O segundo sentimento é indignação, que me vem de uma curiosidade. O filme, como citado, é passado no fim dos anos de 60 na Tchecoslováquia, território que pertencia à extinta União Soviética. Exatamente por este pertencimento cultural, ideológico e territorial, Milos Forman foi convidado a se exilar pela polícia de farda e alma stalinistas, bem ao estilo “ame-o ou deixe-o”, que, traçando um torto paralelo, mandou para o exílio – ou para os porões torturantes – talentos brasileiros numa época sombria e estúpida da nossa História. Forman foi acusado de zombar do regime, ao satirizar a burocracia, a corrupção e a obediência cega e dogmática que imperava na Tchecoslováquia da época. Aos repressores ele dizia que só queria divertir as pessoas. Não convenceu os toscos.

Sorte do cinema, poderia ter congelado na Sibéria, mas Forman foi parar nos Estados Unidos, onde sua expressão crítica e criativa floresceu mais ainda, tanto que pode entregar ao mundo uma obra cinematográfica eterna. Arrisco dizer que ele e Kubrick foram os cineastas que mais variaram em temática e estilo, mas, sem exceção, deixaram em cada filme produzido uma marca de inteligência, registro de comportamento humano e uma lição de como encantar plateias tanto de cinéfilos radicais, quanto de simples apreciadores da arte, espectadores comuns, que se entregam ao cinema com amor e sem pinimbas contra ou a favor, sem academicismos prévios.
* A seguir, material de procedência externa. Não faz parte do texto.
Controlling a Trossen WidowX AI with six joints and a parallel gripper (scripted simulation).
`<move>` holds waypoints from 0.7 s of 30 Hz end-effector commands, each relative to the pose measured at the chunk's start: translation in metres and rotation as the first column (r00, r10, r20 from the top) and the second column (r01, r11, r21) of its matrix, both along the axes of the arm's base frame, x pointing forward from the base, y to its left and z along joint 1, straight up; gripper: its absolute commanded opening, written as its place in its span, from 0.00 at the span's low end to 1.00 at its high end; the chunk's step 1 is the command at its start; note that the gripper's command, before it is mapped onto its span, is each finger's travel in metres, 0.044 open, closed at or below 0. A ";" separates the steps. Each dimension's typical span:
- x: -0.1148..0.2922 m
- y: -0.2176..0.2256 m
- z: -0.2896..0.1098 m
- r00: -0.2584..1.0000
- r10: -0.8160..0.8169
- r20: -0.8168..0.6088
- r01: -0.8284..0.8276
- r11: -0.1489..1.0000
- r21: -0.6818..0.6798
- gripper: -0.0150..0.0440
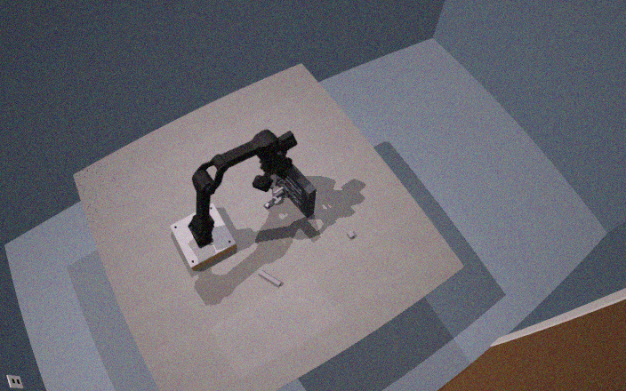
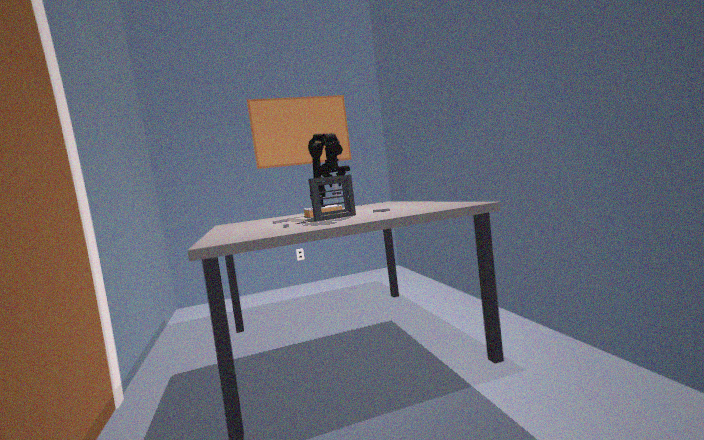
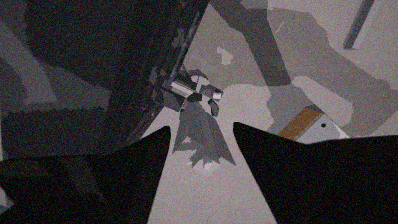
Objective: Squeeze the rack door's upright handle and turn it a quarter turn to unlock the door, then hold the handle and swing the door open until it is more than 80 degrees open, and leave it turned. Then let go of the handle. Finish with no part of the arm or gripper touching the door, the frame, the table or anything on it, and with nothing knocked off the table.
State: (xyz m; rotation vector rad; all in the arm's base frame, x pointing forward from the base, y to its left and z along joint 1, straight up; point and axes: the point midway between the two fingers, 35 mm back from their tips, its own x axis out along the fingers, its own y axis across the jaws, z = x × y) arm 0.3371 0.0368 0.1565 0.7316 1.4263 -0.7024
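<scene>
The dark rack frame (image 1: 310,202) (image 2: 350,195) stands upright on the table (image 1: 208,131) (image 2: 425,214). Its barred door (image 1: 300,192) seems to lie along the frame, with no clear gap. The pale grey handle (image 1: 274,197) (image 3: 196,94) sticks out on the side facing the arm base. How far it is turned is hard to tell. My gripper (image 3: 202,128) is open and points down. In the wrist view the handle shows beyond the fingertips, just above the gap, with nothing between them. The dark arm partly hides the rack's far end in the top view.
The white arm base (image 1: 215,245) (image 3: 316,131) stands on the handle side. A thin grey bar (image 1: 269,278) (image 3: 359,25) and a small pale block (image 1: 350,234) (image 2: 285,225) lie on the table. In the wrist view, the dark rack rises close beside the left finger.
</scene>
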 end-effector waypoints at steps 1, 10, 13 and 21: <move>0.002 -0.001 -0.001 0.978 -0.211 0.007 0.211 0.978 0.004 0.74; 0.002 -0.001 -0.001 0.797 -0.605 -0.001 0.605 0.796 0.018 0.74; 0.002 -0.001 -0.001 0.776 -0.630 -0.001 0.630 0.776 0.018 0.74; 0.002 -0.001 -0.001 0.776 -0.630 -0.001 0.630 0.776 0.018 0.74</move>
Tanto quanto “Hair”, “O Estranho no Ninho“, “Amadeus” e “O Mundo de Andy” emocionam, O Baile do Bombeiros mexe com o coração puro de quem quer ver cinema pela simples emoção de ver cinema e ainda perceber bons recados nas entrelinhas. Seja qual for a tela. Ou plataforma, para falar mais moderninho.
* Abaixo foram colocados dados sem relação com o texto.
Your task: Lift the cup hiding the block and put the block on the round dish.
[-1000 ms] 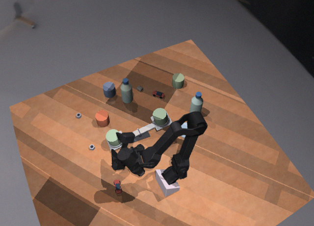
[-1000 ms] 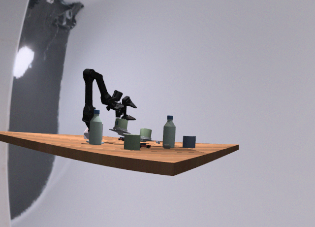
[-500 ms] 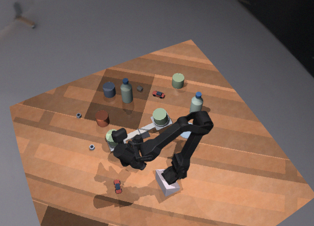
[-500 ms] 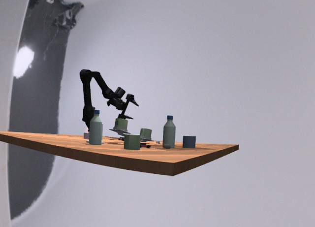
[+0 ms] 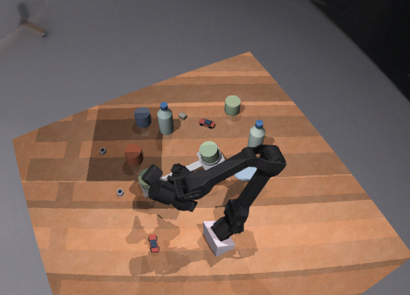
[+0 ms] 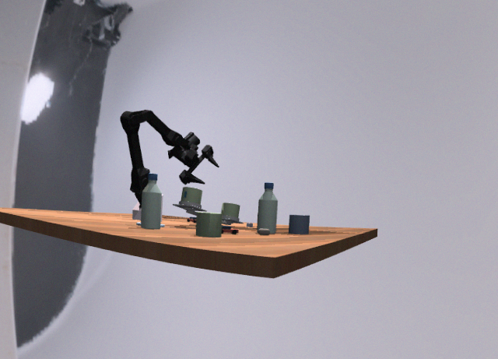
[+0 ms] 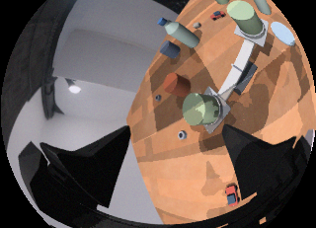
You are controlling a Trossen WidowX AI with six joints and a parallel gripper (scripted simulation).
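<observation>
Wide-open and holding nothing, the gripper (image 6: 199,167) hangs above the balance (image 7: 236,73), its fingers spread and angled down toward the 2 pale green cups. In the exterior view one cup (image 6: 191,195) rides on the raised end of the beam and the other cup (image 6: 230,211) sits on the lowered end; judging by that tilt, the lower cup is the likelier one to hide the block, though the block itself shows in no view. From the top, the gripper sits over the cup at the beam's left end (image 5: 143,180), largely covering it, while the far cup (image 5: 209,151) stands free. The pale blue round dish (image 5: 244,175) lies beyond the beam, partly hidden under the arm (image 5: 228,173), with nothing visible on its bare part. So the task looks barely begun: both cups appear in place, and the grasp, the lift, the move of the block to the dish, the release and the retreat all remain.
</observation>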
Uma pena que nunca mais soube deste filme. Procurei pelas locadoras quase extintas, pelas internets da vida, pelas tevês a cabo e nada. Só encontrei referências, traillers, comentários e alguns fragmentos.

Se alguém souber por onde andam esses bombeiros, por favor, me avisem. Estou sentindo muita saudade deles. E suspeito que as novas gerações que amam o cinema só pelo prazer de amá-lo vão me entender.